Un medico bellunese in Sierra Leone per curare l’ebola

Paolo Bratti è un internista del pronto soccorso di Agordo Partirà mercoledì e resterà in Africa quattro mesi
Di Paola Dall’anese

BELLUNO. Ci sarà anche un medico bellunese nell’inferno della Sierra Leone in prima linea contro l’ebola. Paolo Bratti, 38 anni, medico al pronto soccorso dell’ospedale di Agordo da poco più di tre anni, partirà mercoledì per la Sierra Leone, inviato dall’associazione Medici con l’Africa- Cuamm di Padova. Rimarrà in Africa quattro mesi. Laggiù ad attenderlo ci sarà anche un chirurgo veneto.

Dottor Bratti, come mai questa scelta della Sierra Leone?

«Pur nella gioia di fare una cosa che mi piace e da cui riceverò tanto, mi accosto a questa esperienza con il timore di chi sa che, comunque sia, si troverà sempre non abbastanza preparato, non abbastanza forte. A Lunsar avrò un piccolo incarico di soli quattro mesi. Per me è la prima volta in Sierra Leone e in quest'ospedale».

È la sua prima esperienza in missioni di questo tipo?

«No, nel 2010 sono rimasto per quasi un anno in Angola, a Chiulo».

Lei va in prima linea in un Paese dove c’è ancora l’emergenza ebola.
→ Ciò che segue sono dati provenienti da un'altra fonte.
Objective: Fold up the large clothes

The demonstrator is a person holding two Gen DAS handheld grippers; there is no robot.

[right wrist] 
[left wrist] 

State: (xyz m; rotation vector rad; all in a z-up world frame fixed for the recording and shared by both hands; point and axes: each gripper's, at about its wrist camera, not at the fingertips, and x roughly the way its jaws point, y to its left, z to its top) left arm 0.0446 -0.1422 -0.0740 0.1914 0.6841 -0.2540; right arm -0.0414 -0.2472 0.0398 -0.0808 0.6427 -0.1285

«L'ospedale di Lunsar, a quel che ne so, è rimasto chiuso “de facto” durante la fase più acuta dell'epidemia di ebola e ora che i casi sono in calo si sta tentando di riaprirlo. Ma si deve cercare un compromesso tra la sicurezza dei pazienti e degli operatori sanitari (cioè individuare e isolare tutti i casi di ebola) e lo svolgimento delle abituali funzioni. Non andrò a occuparmi direttamente dei malati di ebola, né dell'arresto dell'epidemia, ma dovrò aiutare i miei colleghi a uscire dall'emergenza sanitaria (riguardante tutte le patologie e tutti i pazienti) che l'ebola ha procurato. Mi occuperò della medicina interna (cioè di tutti i casi non chirurgici) e assieme al resto del personale locale o espatriato, dovremo organizzare nuovamente le attività assistenziali».

Come nasce la sua collaborazione con il Cuamm?

«Del Cuamm, che conosco da anni, quando ero studente a Padova, mi ha sempre colpito lo stile poco mediatico, quasi silenzioso; la predilezione per le zone rurali dove nessuno vuole andare e dove la vita dei cooperanti (per quanto enormemente più facilitata) si avvicina un po' di più a quella della gente che vanno a servire. Mi piace anche la fedeltà a certi posti, a certi ospedali dove magari lavora da 40 anni e più, senza progetti eclatanti e forse anche senza risultati straordinari, ma creando un legame che è un messaggio, anche più grande delle cure».

Come hanno preso questa notizia i suoi colleghi ad Agordo?

«Devo ringraziarli tutti e in particolari modo il primario Favi, perché non solo non hanno accolto con disappunto il probabile scompiglio nei turni, ma anzi mi hanno incoraggiato e non hanno mancato di manifestarmi la loro approvazione e simpatia. Un grazie agli infermieri del pronto soccorso, magnifica squadra di cui mi mancherà sicuramente il supporto morale e d'esperienza».

Quando tornerà dovrà osservare un periodo di quarantena?

«Speriamo tutti che a fine giugno, quando dovrei tornare, l'epidemia sia stata dichiarata conclusa».